Shrinking Living Area Endangers Giant Panda, Says WWF

The disappearance and fragmentation of its rugged mountain forest home are the "major extinction threats" to the endangered Giant Panda, said a world conservation body in a report published Thursday.

According to the report of the World Wild Fund for Nature (WWF), in China's southwestern Sichuan province, where the biggest number of Giant Pandas struggles for survival, suitable habitat occupied by pandas shrank by 50 percent between 1974 and 1989. A survey, conducted in 1999 in one county in Sichuan, revealed that since 1987 there has been a 30 percent decrease in panda habitat.

"Habitat fragmentation is especially dangerous for pandas, as they must adjust to the life cycles of bamboos, which flower and die periodically," said Dr. Lu Zhi, co-author of the report and former co-ordinator of WWF's Panda Program in China.

"Small, isolated populations of Giant Pandas, whose diet consists almost entirely of various bamboo species found in high mountain areas, face a risk of inbreeding.
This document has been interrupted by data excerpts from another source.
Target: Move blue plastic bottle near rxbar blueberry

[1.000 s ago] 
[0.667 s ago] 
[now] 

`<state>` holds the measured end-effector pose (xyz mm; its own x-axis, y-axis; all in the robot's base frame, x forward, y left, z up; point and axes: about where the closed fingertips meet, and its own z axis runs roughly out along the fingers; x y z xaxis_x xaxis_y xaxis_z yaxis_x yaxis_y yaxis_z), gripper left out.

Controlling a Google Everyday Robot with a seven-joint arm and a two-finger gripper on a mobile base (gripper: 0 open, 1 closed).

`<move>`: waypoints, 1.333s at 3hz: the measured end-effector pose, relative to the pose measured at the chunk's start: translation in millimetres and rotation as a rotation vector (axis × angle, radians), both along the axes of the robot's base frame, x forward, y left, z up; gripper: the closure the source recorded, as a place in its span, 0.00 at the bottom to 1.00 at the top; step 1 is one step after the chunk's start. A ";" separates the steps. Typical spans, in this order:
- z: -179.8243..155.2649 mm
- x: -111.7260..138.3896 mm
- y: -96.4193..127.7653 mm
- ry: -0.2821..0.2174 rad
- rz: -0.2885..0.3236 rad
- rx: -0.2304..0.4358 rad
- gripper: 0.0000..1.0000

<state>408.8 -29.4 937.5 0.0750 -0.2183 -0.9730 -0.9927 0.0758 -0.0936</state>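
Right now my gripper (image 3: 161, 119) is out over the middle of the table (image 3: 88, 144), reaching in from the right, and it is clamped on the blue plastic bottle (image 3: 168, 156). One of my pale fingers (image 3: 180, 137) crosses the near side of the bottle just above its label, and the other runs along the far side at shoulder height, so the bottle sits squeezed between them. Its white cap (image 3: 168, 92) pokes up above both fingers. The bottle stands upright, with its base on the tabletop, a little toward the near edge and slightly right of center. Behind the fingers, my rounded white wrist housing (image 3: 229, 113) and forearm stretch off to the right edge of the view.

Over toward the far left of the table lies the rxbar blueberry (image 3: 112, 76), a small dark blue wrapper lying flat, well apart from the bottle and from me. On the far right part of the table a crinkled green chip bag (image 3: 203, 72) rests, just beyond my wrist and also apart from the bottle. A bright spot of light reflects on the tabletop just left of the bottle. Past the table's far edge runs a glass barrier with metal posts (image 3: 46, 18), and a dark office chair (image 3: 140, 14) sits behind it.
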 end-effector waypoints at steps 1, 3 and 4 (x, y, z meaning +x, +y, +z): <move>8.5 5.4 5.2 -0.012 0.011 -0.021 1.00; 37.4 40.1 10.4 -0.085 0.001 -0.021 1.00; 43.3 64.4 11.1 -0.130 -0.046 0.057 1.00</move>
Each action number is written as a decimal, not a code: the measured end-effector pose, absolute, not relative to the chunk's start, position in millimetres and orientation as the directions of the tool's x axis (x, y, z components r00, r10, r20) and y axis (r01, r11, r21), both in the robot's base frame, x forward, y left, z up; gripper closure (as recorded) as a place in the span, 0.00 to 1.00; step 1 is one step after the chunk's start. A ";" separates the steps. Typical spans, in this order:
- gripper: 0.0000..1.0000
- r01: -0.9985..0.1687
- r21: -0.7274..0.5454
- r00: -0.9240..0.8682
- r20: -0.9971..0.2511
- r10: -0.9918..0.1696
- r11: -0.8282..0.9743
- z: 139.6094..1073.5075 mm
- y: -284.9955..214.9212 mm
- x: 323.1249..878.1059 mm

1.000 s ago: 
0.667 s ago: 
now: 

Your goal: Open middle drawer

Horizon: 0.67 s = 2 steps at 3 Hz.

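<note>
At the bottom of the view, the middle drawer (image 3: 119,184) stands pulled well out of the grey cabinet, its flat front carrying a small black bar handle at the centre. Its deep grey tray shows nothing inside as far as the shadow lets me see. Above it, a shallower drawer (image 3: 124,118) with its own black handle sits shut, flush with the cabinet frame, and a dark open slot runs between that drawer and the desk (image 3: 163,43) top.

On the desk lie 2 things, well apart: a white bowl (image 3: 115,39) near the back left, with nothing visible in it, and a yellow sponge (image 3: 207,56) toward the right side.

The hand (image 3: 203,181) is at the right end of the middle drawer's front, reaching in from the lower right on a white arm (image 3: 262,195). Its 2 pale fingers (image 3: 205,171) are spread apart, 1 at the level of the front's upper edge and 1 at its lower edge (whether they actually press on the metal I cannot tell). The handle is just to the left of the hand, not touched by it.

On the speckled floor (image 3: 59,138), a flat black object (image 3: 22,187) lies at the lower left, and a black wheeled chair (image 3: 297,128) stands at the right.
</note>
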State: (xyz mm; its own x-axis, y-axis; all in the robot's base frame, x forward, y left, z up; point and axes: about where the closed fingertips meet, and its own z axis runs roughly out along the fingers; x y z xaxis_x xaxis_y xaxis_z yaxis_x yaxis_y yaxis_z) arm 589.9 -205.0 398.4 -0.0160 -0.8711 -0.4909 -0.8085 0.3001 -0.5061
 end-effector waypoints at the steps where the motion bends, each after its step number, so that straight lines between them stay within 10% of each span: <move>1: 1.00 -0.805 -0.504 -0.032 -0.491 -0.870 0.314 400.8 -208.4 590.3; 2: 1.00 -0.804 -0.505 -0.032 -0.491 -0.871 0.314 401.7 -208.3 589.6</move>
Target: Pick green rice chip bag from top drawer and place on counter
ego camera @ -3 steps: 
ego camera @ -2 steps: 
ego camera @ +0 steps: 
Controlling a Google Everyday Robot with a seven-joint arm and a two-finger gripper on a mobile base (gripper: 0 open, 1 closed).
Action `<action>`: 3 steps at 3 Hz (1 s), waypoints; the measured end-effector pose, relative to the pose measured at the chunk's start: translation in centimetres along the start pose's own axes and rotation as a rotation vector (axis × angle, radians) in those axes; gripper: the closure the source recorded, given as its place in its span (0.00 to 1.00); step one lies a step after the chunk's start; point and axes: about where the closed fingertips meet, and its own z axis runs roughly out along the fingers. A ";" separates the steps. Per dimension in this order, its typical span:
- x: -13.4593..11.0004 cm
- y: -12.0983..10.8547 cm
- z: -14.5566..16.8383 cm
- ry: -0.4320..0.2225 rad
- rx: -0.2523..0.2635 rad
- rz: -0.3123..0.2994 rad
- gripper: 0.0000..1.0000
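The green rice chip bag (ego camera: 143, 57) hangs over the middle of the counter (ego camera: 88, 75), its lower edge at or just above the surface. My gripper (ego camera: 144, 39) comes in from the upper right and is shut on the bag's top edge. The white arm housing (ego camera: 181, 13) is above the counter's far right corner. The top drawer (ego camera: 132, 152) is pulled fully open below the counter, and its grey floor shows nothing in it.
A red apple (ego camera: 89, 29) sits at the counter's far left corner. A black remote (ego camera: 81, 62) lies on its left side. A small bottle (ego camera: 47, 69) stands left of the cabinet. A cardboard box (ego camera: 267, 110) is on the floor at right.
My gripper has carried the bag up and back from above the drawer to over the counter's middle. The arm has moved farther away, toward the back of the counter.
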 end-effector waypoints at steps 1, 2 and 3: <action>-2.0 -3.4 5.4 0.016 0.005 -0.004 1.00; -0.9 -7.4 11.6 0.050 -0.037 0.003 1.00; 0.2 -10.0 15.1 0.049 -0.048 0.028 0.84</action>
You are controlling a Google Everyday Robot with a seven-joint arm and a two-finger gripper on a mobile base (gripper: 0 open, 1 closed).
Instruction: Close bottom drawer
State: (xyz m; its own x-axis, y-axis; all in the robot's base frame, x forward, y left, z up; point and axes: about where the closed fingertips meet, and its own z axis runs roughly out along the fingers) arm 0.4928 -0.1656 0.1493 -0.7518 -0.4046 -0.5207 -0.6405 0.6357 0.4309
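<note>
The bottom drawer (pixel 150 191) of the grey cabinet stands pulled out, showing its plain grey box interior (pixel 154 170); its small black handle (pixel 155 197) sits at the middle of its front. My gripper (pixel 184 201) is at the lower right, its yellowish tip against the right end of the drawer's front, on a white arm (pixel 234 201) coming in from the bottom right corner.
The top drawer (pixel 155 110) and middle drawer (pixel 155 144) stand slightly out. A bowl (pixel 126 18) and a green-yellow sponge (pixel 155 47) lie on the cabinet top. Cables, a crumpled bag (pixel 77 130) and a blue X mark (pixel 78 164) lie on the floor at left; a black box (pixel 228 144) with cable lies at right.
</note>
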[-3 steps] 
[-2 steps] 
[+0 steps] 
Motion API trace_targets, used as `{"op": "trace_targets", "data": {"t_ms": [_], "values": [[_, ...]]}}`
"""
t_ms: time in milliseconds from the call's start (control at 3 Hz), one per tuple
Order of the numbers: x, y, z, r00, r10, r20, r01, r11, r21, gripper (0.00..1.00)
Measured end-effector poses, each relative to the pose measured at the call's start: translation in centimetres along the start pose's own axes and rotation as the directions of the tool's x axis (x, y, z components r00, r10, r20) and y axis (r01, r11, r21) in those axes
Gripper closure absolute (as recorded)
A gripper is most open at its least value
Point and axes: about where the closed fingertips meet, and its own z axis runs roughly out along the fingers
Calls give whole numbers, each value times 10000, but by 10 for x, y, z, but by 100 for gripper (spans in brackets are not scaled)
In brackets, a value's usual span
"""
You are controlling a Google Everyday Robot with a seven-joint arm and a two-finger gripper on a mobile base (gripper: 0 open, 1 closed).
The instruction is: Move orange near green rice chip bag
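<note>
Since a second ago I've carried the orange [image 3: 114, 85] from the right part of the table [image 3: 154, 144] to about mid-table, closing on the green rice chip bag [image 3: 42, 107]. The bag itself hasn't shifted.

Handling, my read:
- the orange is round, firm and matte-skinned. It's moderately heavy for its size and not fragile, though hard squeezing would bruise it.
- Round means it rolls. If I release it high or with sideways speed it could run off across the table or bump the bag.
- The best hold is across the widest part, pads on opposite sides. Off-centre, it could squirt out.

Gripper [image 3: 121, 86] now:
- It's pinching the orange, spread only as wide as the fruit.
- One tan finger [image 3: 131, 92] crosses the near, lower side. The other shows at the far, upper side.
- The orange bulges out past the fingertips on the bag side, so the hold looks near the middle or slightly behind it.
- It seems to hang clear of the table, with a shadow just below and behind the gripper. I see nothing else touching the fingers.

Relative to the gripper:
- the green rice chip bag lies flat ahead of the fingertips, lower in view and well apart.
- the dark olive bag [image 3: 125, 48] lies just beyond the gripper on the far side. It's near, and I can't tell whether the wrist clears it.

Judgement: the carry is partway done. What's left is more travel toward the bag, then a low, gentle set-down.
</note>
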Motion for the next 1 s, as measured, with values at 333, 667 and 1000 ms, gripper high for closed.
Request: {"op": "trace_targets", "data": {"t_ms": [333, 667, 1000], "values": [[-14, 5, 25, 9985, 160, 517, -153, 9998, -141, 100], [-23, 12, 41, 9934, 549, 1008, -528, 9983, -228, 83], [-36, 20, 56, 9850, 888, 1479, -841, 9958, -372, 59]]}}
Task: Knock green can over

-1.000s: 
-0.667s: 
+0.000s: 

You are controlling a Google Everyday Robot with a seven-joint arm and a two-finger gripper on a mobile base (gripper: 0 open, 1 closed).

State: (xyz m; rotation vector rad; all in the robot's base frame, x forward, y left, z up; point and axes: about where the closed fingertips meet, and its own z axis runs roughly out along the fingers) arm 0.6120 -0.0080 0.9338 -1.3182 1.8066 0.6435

This could lead to reduced resistance to disease, less adaptability to environmental change, and a decrease in reproductive rates," the report noted.

There are around 1,000 Giant Pandas remaining in the wild and a new panda census is underway, according to the WWF. The results of the three-year National Survey of the Giant Panda and its Habitat, launched by the WWF in collaboration with the Chinese government in 1999, should set the trend for future conservation efforts, it added.

As the first international conservation organization to begin fieldwork in China in 1980, the 40-year-old WWF has supported a variety of conservation activities over the past 21 years, including participation in the first Giant Panda census and the drafting of a Giant Panda management plan.